Limbaugh remained upbeat, adding his doctors will tweak his treatment plan:

“Stage 4 is, as they say, terminal. We have to tweak the treatment plan, which we did, and the chemotherapy drugs in hopes of keeping additional progression at bay for as long as possible. So the idea now is to keep it where it is, or to maybe have it reduce again. We’ve shown that that is possible. If it happened once, it can happen again. So that is the objective of the current treatment plan.”

Limbaugh then discussed the early stages of his diagnosis:

“After receiving the diagnosis, I never thought I would see October 1st. The doctor said if you don’t do anything, we’re looking at a couple of months … There is no way back in January and February that I had anything but hope that I would still be alive on this day, October 19th, and that I would be fully productive working.”

Perhaps the most heartbreaking segment the radio legend has ever produced came with wise words for his listeners:

“The only thing that any of us are certain of is right now, today,” he explained. “I try to make it the best day I can, no matter what. I don’t look too far ahead. I certainly don’t look too far back.

“I wake up every day, thank God that I did. I go to bed every night praying to God that I’m gonna wake up,” he said. “It’s a blessing when you wake up. It’s a stop-everything-and-thank-God moment. It’s a blessing to maintain as much normalcy as you can.”
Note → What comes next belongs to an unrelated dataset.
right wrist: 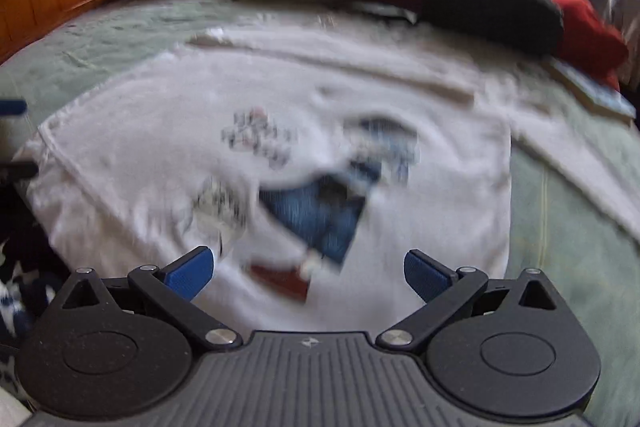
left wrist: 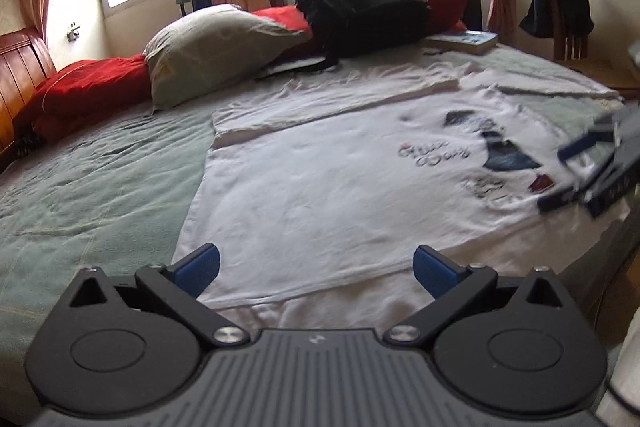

Limbaugh periodically updates the audience on his condition with baseball analogies. Before the progression, he was trying to steal third base but notes he is now back to second.

Our thoughts and prayers go out to Rush Limbaugh and his family.

Written by Bobby Burack

Bobby Burack is a writer for OutKick where he reports and analyzes the latest topics in media, culture, sports, and politics..

Burack has become a prominent voice in media and has been featured on several shows across OutKick and industry related podcasts and radio stations.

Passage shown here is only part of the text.